Only the lines from the start of the data through the one containing "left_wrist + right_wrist" belong in your answer; return them exactly.

-- Opening Marker --

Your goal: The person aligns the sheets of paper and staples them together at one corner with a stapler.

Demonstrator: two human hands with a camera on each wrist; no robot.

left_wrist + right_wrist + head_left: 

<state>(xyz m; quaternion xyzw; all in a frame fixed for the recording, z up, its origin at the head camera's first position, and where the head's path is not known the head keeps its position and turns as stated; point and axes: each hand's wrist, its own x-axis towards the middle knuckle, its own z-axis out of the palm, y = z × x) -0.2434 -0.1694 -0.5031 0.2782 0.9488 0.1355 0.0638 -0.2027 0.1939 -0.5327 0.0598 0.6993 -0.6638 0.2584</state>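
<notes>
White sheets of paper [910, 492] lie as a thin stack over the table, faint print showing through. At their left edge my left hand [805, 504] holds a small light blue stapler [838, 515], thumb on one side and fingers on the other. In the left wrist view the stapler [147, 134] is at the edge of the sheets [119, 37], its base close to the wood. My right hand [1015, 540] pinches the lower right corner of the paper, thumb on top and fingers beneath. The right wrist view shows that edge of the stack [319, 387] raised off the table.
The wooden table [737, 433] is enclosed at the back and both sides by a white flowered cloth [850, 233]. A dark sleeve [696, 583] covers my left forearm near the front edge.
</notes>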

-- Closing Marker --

Your response:
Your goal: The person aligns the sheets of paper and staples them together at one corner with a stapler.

Demonstrator: two human hands with a camera on each wrist; no robot.

left_wrist + right_wrist + head_left: 

Nothing remains to be done, and the exercise is complete.